**Problem to solve:** Scan the records for the string "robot", then copy each line that has it.

**Extracted entries:**
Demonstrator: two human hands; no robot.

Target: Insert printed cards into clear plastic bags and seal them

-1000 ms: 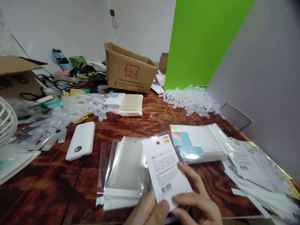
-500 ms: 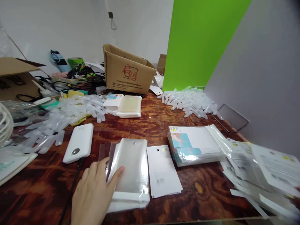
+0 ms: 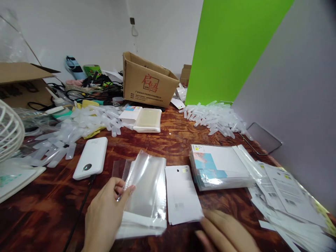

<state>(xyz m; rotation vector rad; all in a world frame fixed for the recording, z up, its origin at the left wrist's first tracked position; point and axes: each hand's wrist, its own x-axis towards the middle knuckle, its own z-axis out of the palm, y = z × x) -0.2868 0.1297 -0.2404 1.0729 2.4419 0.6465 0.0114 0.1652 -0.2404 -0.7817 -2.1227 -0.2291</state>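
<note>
My left hand (image 3: 107, 210) is closed, thumb against fingers, on the left edge of the top clear plastic bag (image 3: 147, 185) in a stack. That bag's left side is lifted and curled. To the right of the bags lies a stack of white printed cards (image 3: 182, 196), with a small dark hole near the top. My right hand (image 3: 223, 232), blurred, is at the lower right corner of the cards. Its fingers are stretched out with the thumb apart, and I see nothing held. Whether the fingertips touch the cards I cannot tell.
Filled card packets (image 3: 217, 168) are piled right of the cards; more packed cards (image 3: 286, 196) spread at the far right. A white power bank (image 3: 90, 159) with a cable lies left. Behind are translucent plastic pieces (image 3: 215, 119), a carton (image 3: 149, 82) and a green panel (image 3: 231, 49).
My right hand has come in from the far right, leaving the packed cards there, to the white card stack. My left hand has raised the edge of the top bag.
</note>
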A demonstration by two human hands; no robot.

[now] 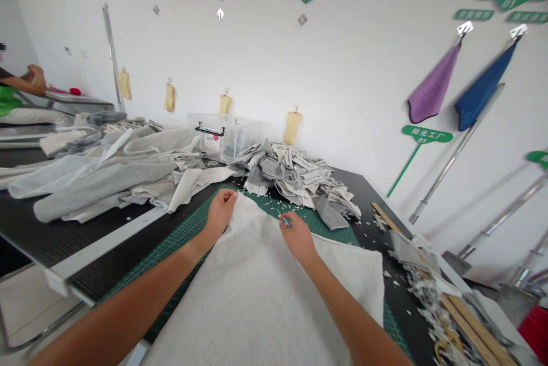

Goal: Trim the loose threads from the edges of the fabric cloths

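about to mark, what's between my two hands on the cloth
In the head view, only bare white cloth lies between the left hand, resting on its far edge, and the right hand, whose fingers pinch a blue tool.

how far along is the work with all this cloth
Looks partway. Done: a pile of cut pieces beyond the mat. In hand: a white cloth lies on it, left hand on its far edge, right hand holding a blue tool. Left: the grey heap seems uncut.
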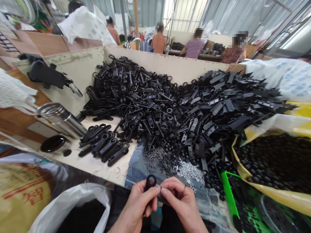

**Exercise answer:**
Demonstrator: two human hands; no robot.
A demonstration by two human hands; no robot.

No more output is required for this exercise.